BM öncülüğünde oluşturulan Suriye anayasa komisyonunda Kürtlerin olmamasını eleştiren Open Üniversitesi’nden Cengiz Güneş,komisyonun başarı şansının olmadığını vurguladı
Suriye’de 8 yıldır devam eden ve binlerce insanın hayatını kaybettiği, milyonlarca insanın ise göç etmesine neden olan savaşı sonlandırıp, siyasi çözümün yolunu açacak bir Anayasa Komisyonu geçen hafta oluşturuldu. Ancak oluşturulan bu komisyona ülkenin neredeyse üçte birini oluşturan Kuzey Doğu Suriye Özerk Yönetimi temsilcileri dahil edilmedi. Bu yaklaşımın Suriye’ye dair siyasi çözümü daha baştan sakatladığı yorumları yapılırken, Kürtlerle ilişkisinden dolayı rahatsız olduğu ABD ile ‘Güvenli Bölge’ oluşturma konusunda işbirliğini sürdüren Türkiye, bölgeye harekat düzenleme planı içerisinde. İngiltere’deki Open Üniversitesi Siyaset Bilimi ve Uluslararası İlişkiler Bölümü Öğretim Görevlisi Dr.
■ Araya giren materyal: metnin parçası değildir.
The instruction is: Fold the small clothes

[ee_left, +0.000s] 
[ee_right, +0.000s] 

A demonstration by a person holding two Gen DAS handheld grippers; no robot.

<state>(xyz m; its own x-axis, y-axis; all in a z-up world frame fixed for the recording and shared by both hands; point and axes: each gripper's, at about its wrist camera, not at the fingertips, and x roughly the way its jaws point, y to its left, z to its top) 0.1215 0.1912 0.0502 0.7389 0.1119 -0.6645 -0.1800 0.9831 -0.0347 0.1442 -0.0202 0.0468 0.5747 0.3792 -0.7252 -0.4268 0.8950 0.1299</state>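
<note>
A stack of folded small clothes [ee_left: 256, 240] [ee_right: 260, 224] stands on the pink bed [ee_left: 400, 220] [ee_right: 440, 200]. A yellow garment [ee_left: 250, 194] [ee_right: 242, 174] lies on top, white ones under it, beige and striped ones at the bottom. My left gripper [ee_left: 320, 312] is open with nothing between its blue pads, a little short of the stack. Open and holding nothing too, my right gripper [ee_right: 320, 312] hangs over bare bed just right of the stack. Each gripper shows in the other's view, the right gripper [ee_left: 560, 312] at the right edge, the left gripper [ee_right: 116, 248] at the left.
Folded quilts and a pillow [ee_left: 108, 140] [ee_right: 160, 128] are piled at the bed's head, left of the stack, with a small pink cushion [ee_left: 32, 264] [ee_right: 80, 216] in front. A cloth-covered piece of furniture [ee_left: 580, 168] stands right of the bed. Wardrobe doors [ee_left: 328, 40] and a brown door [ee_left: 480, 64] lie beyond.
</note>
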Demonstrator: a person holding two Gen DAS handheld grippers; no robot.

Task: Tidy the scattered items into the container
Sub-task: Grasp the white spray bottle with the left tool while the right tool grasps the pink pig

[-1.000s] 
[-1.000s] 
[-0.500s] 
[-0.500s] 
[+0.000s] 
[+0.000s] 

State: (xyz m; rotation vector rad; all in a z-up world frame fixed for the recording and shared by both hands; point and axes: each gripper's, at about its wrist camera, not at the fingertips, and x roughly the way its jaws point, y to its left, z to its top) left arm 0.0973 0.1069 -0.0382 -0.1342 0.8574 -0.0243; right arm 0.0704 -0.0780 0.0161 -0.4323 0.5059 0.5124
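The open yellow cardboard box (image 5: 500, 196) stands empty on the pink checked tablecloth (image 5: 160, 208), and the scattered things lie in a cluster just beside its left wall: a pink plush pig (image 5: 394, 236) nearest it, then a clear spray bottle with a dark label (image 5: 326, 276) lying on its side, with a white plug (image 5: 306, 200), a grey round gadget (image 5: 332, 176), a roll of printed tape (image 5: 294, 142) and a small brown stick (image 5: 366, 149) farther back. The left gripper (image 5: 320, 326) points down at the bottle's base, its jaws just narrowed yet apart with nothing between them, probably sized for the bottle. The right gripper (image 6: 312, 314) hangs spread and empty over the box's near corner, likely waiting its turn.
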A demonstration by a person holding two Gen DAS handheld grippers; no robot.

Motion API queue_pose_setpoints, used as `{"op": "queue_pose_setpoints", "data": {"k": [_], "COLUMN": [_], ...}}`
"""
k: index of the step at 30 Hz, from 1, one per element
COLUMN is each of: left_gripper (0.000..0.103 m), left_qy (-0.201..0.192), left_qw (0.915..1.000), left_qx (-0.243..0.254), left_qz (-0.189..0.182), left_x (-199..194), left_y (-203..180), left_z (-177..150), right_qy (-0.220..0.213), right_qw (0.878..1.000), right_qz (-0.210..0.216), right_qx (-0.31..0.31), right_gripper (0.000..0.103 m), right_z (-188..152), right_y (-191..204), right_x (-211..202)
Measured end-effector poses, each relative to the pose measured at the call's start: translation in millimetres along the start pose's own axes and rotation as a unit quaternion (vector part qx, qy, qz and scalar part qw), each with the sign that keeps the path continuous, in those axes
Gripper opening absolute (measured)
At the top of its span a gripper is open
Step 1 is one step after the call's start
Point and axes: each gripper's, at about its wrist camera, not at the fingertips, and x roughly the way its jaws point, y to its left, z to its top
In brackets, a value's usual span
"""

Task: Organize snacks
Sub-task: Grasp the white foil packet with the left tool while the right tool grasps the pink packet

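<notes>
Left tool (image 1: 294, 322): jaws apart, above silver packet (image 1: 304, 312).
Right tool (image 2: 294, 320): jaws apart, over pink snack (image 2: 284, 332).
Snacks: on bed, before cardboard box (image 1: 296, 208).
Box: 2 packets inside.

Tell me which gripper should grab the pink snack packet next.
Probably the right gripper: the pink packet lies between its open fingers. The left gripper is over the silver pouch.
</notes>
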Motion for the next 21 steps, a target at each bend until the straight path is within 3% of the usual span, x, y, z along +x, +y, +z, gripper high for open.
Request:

Cengiz Güneş, bölgeye dair hesap içerisinde olan küresel ve yerel güçlerin politikalarını ve kurulan Anayasa Komisyonu’nun son gelişmeleri Mezopotamya Ajansı’ndan Ferhat Çelik’e değerlendirdi.
‘Rusya-Türkiye zıtlaşıyor’
Öncelikle Rusya, İran ve Türkiye arasında geçen hafta Ankara’da Astana süreci çerçevesinde yapılan üçlü zirve üzerinde duran Güneş, görüşmeye İdlib’de devam eden çatışmalar ile Türkiye-ABD arasında Kuzey Doğu Suriye’de kurulmakta olan ‘güvenli bölge’ görüşmelerinin yol açtığını vurguladı. Türkiye’nin özerk bölgeye harekat için elinden geleni yapmaya devam ettiğini söyleyen Güneş, “Zirveden sonra yapılan açıklamalar yine aynı zamanda bu güçler arasında bazı konularda anlaşmazlığın devam ettiğini de gösteriyor. Ortak hareket ediyor gibi görünseler de Türkiye ve Rusya birbirine zıt politikalar izlemeye devam ediyor” dedi.
‘Başarı şansı yok’
Güneş, üçlü zirvede dile getirilip, hemen sonrasında BM Genel Sekreteri Antonio Guterres’in de kurulduğunu duyurduğu Anayasa Komisyonu’na da değindi. “Anayasa Komisyonu’nun kurulmuş olması büyük bir ilerleme ve başarı olarak lanse edilse de, savaşı sonlandırmak ve kalıcı barışı sağlamak için gerekli yeni siyasi sistem üzerine konsensüs sağlanması çok kolay görünmüyor” diyen Güneş, “Kürtleri ve Suriye toplumunun önemli bir kesimini temsil eden Özerk Yönetimin dahil edilmediği bir komisyonunun başarılı olma şansının olmadığını” vurguladı. Güneş, kurulan komisyon için “Bütün Suriye toplumunun hakkını savunan bir düzen oluşturabileceği konusunda mevcut şüpheleri artırıyor. Kürtleri ve Özerk Yönetimin dışlanması Anayasa Komisyonu’nun uluslararası güçler nezdinde kabul görmesi olasılığını da azaltıyor” ifadelerini kullandı
‘ABD’nin varlığı caydırıcı’
ABD’nin Suriye’de olduğu ve Kuzey Doğu Suriye hava sahasını kontrolünü elinde tuttuğu sürece Şam rejiminin Özerk Yönetime baskı yapıp, kendi istediğini kabul ettirme olasılığının çok zayıf olduğunu belirten Güneş, Şam rejiminin planına dair şunları ekledi: “Bu durumu değiştirmek için Türkiye’yi Özerk Yönetime karşı daha saldırgan bir pozisyon almaya teşvik eden açıklamalar yaptılar. Yani, Türkiye’yi kullanarak ABD’nin Suriye’deki askeri varlığına karşı riskleri artırmak ve dolayısıyla Suriye’de geri çekilmesini sağlayarak DSG ve Özerk Yönetimi tasfiye etmenin koşullarını oluşturmak istiyor. Türkiye ile iç savaş öncesi statükoyu tekrar oluşturmaya dayalı ortak hareket edebileceğinin sinyalini veriyor. Aynı zamanda bu açıklama (Şam’ın DSG’yi ‘terörist’ diye nitelemesi) Suriye rejiminin Kürtlerin meşru taleplerine cevap vermekten çok uzak olduğunu ve halen güç kullanarak Kürtleri kontrol edebileceğini düşündüğünü gösteriyor.”